• What the exercise asks:
Retrieve all lines below that have the string "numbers".
◇ ◇ ◇ ◇ ◇ ◇ ◇
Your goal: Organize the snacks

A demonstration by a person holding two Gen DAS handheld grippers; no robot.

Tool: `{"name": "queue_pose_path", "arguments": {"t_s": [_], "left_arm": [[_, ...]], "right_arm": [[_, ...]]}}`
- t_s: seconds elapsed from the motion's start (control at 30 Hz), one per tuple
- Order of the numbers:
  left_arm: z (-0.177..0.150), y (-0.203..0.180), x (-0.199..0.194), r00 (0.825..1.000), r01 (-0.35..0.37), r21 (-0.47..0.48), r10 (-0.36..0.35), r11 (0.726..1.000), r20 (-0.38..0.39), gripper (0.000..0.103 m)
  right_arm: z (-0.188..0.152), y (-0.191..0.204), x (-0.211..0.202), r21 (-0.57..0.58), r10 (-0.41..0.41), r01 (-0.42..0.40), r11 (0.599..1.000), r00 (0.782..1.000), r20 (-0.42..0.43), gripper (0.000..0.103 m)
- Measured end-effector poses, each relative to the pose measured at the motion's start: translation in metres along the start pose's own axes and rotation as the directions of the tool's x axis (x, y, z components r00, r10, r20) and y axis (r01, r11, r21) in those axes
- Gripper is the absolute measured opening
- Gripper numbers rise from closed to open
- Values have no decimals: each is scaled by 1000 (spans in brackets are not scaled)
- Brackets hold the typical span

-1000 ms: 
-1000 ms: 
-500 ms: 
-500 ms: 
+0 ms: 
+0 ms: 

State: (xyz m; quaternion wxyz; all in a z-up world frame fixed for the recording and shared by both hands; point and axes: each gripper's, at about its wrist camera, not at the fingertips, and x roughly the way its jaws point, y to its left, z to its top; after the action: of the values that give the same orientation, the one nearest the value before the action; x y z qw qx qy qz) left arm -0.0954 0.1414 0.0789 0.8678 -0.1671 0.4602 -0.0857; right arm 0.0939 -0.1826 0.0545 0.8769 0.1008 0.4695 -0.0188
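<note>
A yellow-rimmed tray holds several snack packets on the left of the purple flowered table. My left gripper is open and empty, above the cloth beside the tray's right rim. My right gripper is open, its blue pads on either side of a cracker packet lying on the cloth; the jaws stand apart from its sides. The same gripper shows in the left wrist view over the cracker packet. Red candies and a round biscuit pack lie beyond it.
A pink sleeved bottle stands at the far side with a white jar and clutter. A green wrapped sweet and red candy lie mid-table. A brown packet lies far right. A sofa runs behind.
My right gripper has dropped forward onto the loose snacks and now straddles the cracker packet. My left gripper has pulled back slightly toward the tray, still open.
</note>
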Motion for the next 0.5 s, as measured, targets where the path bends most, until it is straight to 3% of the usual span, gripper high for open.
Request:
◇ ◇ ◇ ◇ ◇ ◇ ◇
• Solution for this task:
- Order of the numbers:
- Gripper numbers rise from closed to open

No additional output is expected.